Fictional technology is proposed or described in many different contexts for many different reasons:
- Exploratory engineering seeks to identify if a prospective technology can be designed in detail, and simulated, even if it cannot be built yet - this is often a prerequisite to venture capital funding, or investigation in weapons research.
- Propaganda often emphasizes a speculative potential of a specific technology in order to stimulate investment in it, or a counter-technology. This is a common motivation in any society dominated by a military-industrial complex. See also militarism, technological escalation, arms race.

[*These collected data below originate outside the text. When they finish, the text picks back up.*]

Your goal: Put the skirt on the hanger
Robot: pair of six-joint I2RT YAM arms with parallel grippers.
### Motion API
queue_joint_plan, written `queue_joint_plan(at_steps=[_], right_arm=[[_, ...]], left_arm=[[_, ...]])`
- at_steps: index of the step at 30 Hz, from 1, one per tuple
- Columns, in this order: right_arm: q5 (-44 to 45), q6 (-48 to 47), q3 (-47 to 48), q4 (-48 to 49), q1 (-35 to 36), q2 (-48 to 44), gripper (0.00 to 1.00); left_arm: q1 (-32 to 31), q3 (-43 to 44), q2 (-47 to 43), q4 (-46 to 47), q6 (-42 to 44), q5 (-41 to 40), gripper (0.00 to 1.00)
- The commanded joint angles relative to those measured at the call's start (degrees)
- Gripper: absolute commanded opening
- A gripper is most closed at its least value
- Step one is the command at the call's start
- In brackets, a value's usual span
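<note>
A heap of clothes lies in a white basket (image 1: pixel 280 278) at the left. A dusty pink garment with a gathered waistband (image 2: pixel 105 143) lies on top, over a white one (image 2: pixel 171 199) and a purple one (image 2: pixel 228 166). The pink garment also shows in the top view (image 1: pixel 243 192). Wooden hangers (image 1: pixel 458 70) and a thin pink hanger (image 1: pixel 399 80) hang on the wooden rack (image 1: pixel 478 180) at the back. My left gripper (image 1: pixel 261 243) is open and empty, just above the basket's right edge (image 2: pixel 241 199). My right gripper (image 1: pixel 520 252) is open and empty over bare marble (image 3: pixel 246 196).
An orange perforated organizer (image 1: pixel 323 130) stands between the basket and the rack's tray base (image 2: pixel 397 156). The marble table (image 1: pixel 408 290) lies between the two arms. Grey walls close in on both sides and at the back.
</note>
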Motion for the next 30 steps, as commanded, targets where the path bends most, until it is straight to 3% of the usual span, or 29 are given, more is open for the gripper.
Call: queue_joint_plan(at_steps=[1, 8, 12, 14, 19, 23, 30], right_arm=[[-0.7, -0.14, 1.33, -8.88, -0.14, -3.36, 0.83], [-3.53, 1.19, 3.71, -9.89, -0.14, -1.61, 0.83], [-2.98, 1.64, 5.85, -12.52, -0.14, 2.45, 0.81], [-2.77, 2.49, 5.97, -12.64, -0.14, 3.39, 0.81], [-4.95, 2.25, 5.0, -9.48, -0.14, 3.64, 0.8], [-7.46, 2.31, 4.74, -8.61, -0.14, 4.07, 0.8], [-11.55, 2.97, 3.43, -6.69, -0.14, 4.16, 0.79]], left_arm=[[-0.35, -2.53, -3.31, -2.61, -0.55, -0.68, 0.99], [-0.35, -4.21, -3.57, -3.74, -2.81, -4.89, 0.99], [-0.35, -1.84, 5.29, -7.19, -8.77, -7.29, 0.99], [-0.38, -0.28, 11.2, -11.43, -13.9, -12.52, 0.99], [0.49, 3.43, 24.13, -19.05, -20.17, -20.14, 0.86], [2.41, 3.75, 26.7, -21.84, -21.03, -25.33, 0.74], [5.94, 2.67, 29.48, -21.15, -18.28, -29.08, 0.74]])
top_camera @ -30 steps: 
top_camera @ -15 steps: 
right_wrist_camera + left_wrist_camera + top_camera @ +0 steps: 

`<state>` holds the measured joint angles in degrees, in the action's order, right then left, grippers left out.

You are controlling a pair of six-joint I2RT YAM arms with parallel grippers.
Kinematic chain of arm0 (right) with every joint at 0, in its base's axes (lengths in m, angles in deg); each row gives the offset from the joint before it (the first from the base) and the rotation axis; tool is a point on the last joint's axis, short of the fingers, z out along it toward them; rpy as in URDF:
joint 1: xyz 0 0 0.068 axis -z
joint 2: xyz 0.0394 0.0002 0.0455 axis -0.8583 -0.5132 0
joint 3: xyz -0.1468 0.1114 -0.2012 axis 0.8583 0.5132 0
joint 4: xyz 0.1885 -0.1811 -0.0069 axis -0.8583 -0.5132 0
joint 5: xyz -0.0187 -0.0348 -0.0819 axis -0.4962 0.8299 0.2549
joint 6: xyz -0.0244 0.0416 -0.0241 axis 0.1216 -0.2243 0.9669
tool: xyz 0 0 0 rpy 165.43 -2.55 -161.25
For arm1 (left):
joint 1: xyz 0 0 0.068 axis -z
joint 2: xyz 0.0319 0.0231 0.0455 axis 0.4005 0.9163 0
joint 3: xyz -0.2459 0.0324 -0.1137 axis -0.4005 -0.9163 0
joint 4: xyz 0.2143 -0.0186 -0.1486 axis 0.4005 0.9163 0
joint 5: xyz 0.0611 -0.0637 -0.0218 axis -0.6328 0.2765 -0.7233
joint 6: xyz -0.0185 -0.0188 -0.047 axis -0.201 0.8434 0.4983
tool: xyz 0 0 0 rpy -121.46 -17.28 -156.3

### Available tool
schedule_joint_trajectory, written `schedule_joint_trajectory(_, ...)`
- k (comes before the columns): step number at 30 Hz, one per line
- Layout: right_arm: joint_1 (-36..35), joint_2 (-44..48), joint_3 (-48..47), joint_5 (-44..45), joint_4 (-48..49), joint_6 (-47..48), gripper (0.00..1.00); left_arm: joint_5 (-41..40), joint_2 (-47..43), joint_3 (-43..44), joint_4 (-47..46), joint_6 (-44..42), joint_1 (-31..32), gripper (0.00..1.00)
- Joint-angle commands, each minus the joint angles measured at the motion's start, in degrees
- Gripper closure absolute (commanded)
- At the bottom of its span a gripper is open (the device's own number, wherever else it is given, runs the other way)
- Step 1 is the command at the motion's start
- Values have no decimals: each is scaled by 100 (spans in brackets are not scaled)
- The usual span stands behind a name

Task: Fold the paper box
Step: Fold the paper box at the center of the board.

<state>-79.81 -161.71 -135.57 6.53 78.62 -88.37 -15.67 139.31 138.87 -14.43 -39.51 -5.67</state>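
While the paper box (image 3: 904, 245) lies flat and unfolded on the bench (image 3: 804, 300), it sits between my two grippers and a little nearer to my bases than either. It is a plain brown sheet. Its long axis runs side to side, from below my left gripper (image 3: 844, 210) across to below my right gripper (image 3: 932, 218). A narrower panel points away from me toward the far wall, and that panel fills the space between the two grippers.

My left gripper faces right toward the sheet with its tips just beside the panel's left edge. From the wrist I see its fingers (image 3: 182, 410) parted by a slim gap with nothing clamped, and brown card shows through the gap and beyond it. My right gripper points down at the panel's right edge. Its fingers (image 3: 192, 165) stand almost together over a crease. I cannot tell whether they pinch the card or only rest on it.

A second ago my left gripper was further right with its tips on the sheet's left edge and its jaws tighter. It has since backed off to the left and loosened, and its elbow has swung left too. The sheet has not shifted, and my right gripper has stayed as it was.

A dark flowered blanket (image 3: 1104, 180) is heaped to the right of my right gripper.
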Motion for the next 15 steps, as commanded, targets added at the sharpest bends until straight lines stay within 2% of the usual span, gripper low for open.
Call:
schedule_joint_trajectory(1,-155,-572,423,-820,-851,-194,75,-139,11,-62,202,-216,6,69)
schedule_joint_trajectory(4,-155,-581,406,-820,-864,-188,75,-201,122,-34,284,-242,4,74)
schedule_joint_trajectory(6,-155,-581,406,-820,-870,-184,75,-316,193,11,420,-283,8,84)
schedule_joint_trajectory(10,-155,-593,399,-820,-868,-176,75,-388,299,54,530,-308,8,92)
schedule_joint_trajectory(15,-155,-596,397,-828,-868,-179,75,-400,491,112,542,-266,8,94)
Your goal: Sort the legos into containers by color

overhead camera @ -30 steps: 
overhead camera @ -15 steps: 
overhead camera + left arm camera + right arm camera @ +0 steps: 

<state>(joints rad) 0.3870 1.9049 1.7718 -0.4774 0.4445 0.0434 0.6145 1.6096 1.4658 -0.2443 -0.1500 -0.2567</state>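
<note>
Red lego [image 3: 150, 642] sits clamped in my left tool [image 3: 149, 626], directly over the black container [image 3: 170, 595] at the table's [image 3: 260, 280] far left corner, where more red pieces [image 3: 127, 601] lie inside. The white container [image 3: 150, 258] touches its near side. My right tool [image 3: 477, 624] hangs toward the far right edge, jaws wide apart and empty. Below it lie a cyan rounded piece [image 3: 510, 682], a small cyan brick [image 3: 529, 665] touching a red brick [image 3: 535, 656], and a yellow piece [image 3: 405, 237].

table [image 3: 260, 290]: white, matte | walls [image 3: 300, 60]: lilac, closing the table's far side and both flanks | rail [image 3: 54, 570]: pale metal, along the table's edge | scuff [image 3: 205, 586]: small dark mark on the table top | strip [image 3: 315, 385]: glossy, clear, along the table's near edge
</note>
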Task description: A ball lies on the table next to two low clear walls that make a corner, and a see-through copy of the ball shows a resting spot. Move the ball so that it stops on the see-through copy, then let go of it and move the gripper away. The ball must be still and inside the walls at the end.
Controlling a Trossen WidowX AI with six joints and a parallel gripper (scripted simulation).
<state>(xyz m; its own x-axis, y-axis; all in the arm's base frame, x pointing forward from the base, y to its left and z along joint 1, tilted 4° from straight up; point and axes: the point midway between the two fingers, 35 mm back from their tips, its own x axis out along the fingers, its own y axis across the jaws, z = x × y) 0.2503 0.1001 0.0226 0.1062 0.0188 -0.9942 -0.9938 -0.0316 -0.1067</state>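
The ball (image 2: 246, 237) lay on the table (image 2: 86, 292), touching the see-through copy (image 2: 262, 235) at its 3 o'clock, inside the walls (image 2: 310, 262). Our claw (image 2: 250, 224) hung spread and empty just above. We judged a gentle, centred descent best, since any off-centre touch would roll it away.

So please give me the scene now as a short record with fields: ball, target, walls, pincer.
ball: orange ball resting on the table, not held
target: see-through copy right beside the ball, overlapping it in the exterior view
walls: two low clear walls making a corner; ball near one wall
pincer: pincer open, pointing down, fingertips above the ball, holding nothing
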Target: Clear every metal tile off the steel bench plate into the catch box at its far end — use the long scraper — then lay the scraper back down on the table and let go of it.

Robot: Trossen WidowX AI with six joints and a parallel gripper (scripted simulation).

- Advertising which emphasizes some amazing potential of some technology that is "under development" (usually without any specific timelines) by a company that is seeking simply to present itself as being competent with technology. See also vaporware, persuasion technology.
- Science fiction which explores the social or political or personal impact of some technology through storytelling.
- List of emerging technologies a more serious field.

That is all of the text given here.